Zaidan mengangkat bahunya sambil tersenyum manis kepada Tiara. Dibalik senyumnya terdapat sesuatu perasaan yang tidak bisa diungkapkan. Sedangkan Tiara merasakan sesuatu yang berbeda saat melihat senyuman dari sang penyejuk hatinya itu.
"Nanti habis ashar kamu langsung ke masjid saja," kata Zaidan.
"Iya kak, nanti aku ke sana."
Zaidan mengantar Tiara sampai di depan rumahnya. Setelah melihat mobil Zaidan pergi, Tiara langsung tersenyum memikirkan perkataan yang diucapkan oleh Zaidan tadi. Bahkan saat hingga masuk ke kamarnya Tiara masih tersenyum.
"Maksud kak Zaidan tadi itu apa ya?" tanya Tiara, "Apa jangan-jangan dia itu..."
Tiara langsung menutup wajahnya dengan bantal karena tidak sanggup untuk melanjutkan perkataannya sendiri.
"Sepertinya gue harus bikin planing."
Tiara langsung beranjak dari ranjangnya dan menemui sang mama tercinta.
"Mama," kata Tiara dengan nada manja seperti anak kecil yang merayu orang tuanya.
"Kamu baru sadar?" sindir Sartika, "Masuk rumah senyam-senyum sendiri, nggak ngucapin salam."
Tiara melipat mulutnya ke dalam karena kepergok oleh Sartika.
"Kamu nggak kesambet kan?" tanya Sartika memastikan.
"Mama ngomong apaan sih, ya nggak lah," jawab Tiara sambil duduk di bangku meja makan.
"Alhamdulillah," balas Sartika mengelus dada.

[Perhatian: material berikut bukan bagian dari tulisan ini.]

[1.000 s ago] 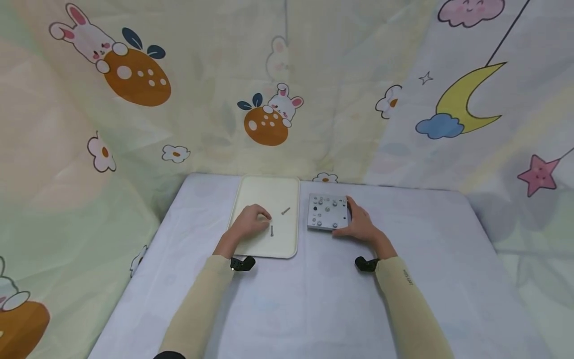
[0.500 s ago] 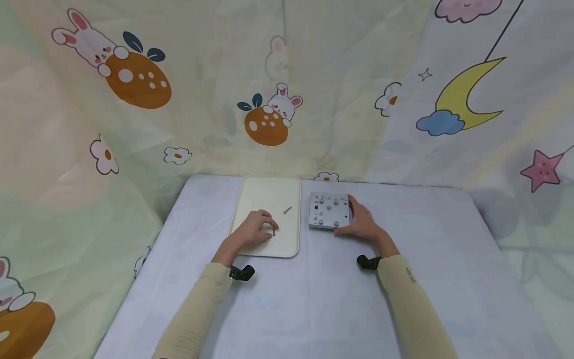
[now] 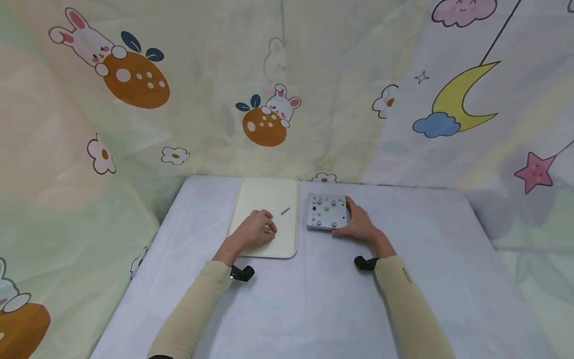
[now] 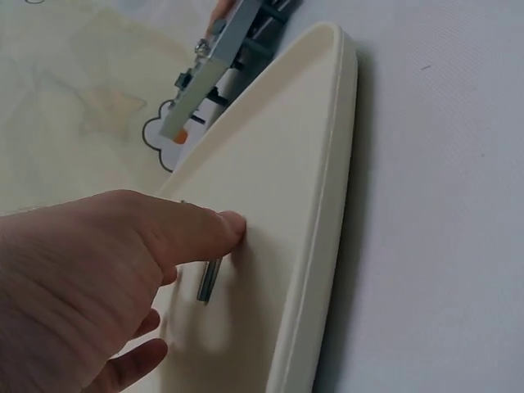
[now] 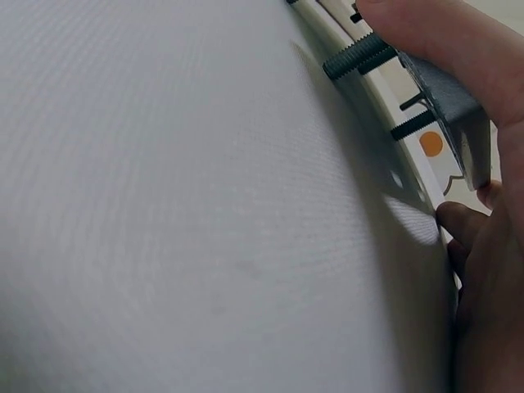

"Ma, kalau nanti aku kuliah di Turki boleh nggak?" tanya Tiara to the point.
Sartika menautkan alisnya karena mendengar pertanyaan dari Tiara. Bahkan tangannya memegang jidat Tiara untuk memastikan kondisi putrinya itu.
"Mama apaan sih?" tanya Tiara heran.
"Kamu aneh Nak. Apa yang sudah merasuki dirimu. Pulang dari pasar senyam-senyum sendiri terus sekarang minta kuliah di Turki. Lagi pula kamu baru kelas satu loh," jelas Sartika menjabarkan keanehannya.
"Merencanakan sesuatu nggak ada salahnya ma, siapa tau memang aku mau kuliah di sana," balas Tiara.
"Memangnya Zaidan ngomong apa sama kamu?"
Skak. Tiara langsung terdiam mendengar pertanyaan dari Sartika.
"Ng-ngg-nggak ngomong apa-apa kok," ucap Tiara terbata-bata.
Sartika sudah menduga maksud perkataan yang diucapkan oleh putrinya sendiri. Tidak mungkin Tiara mengatakan hal kuliah di luar negeri karena memang tidak pernah terpikirkan oleh Tiara sendiri. Naluri sang ibu memang kuat, Sartika menduga kalau putrinya tersebut mempunyai perasaan terhadap Zaidan.
"Kalau kamu kuliah disana, lalu Raza kuliah di sana juga?"
"Mama apaan sih, ya mana aku tau dia mau kuliah dimana. Bukan urusan aku juga," jawab Tiara dengan nada sedikit kesal.
"Kamu lagi bertengkar sama Raza?" selidik Sartika.
Tiara tidak menjawab pertanyaan Sartika, dia lebih memilih masuk ke kamar. Melihat sikap Tiara, Sartika hanya tersenyum.